In the event that abortion becomes illegal and a woman obtains an abortion anyway, what should she be charged with, and what should her punishment be? What about the doctor who performs the abortion?
Cooper: Congressman Paul, 90 seconds.
Paul: You know, it’s not a federal function to determine the penalties for a crime of abortion if it’s illegal in a state. It’s up to the state, it’s up to the juries. And it should be up to discretion because it’s not an easy issue to deal with. But the first thing we have to do is get the federal government out of it. We don’t need a federal abortion police. That’s the last thing that we need.
(Applause)
But for the …
Cooper: Should a woman be charged with a crime?
Paul: Pardon me?
Cooper: Should a woman be charged with a crime?
Paul: I don’t personally think so. I’m an O.B. doctor, and I practiced medicine for 30 years, and I of course never saw one time when a medically necessary abortion had to be done.
But so I think it certainly is a crime. But I also understand the difficulties. I think when you’re talking about third trimester deliberate abortion and partial birth abortions, I mean, there has to be a criminal penalty for the person that’s committing that crime. But I really think it’s the person who commits the crime. And I think that is the abortionist.
Cooper: So you’re saying a doctor should be punished.
What sort of punishment should they get?
Paul: Well, I think it’s up to the states. I’m not in the state — I’m not running for governor. And I think it’s different, and I don’t think it should be all 50 states the same way. So, I don’t think that should be up to the president to decide that.
Cooper: Senator Thompson?
Thompson: Yes. The young lady’s question is…
(Applause)
… the young lady’s question is premised on if abortion becomes illegal. That presumes Roe v. Wade is overturned, which I think should be our number one focus right now. And that has to do with the kind of Supreme Court justices we put on the bench.
(Applause)
I’m getting there. I’m getting there.
That would mean that it goes back to the states, and then the states would have to outlaw it at an earlier stage than they outlaw it now. Then the question would be, who gets penalized and what should the penalty be.
I think it should be fashioned along the same lines it is now. Most states have abortion laws pertain and prohibit abortion after viability. It goes to the doctor performing the abortion, not the girl, or the young girl, or her parents, whoever it might be. I think that same pattern needs to be followed. It could just be moved up earlier, or much earlier in the process if the state so determined.
Thompson’s got his talking points, but he obviously doesn’t understand the reasons for them. See, Fred, you’re trying to hide your misogyny. Calling women who seek abortions “girls” and “young girls” just demonstrates your contempt for women. After all, there are surely no reasons a woman would seek an abortion, right? Just girls getting pressured into it by their parents.

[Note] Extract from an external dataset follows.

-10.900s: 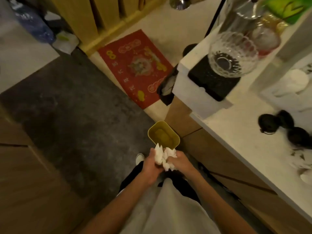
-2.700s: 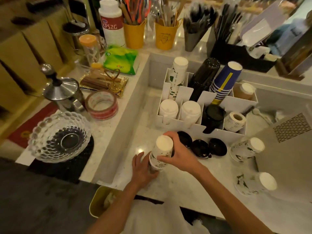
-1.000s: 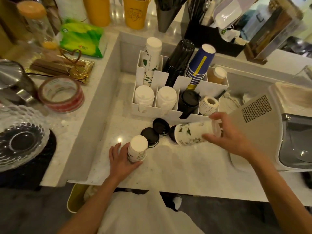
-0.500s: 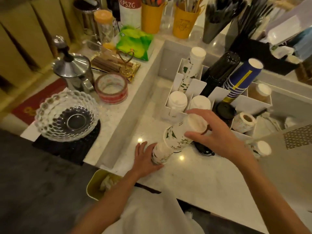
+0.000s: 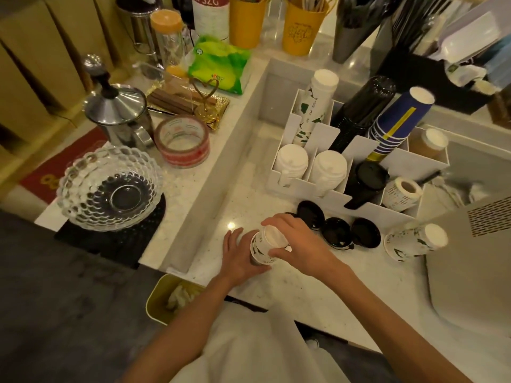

The “young girl” line is also illuminating about far-right reactions to sex. You can’t say “women shouldn’t have sex, and if they do they should be punished for it by being forced to give birth.” So instead you posit a world where women never seek abortions, only “girls”–because everyone knows girls shouldn’t be having sex, and if they are they’re just sluts who are tricked into giving it up by their boyfriends–who are no doubt in cahoots with “abortionists,” liberals, Muslims, atheists, gays and the ACLU hoping to find the non-existent “abortion industry.” Does that about cover it?
Poor Fred just isn’t quick enough to know he’s supposed to pretend not to hate women, at least while he’s in public.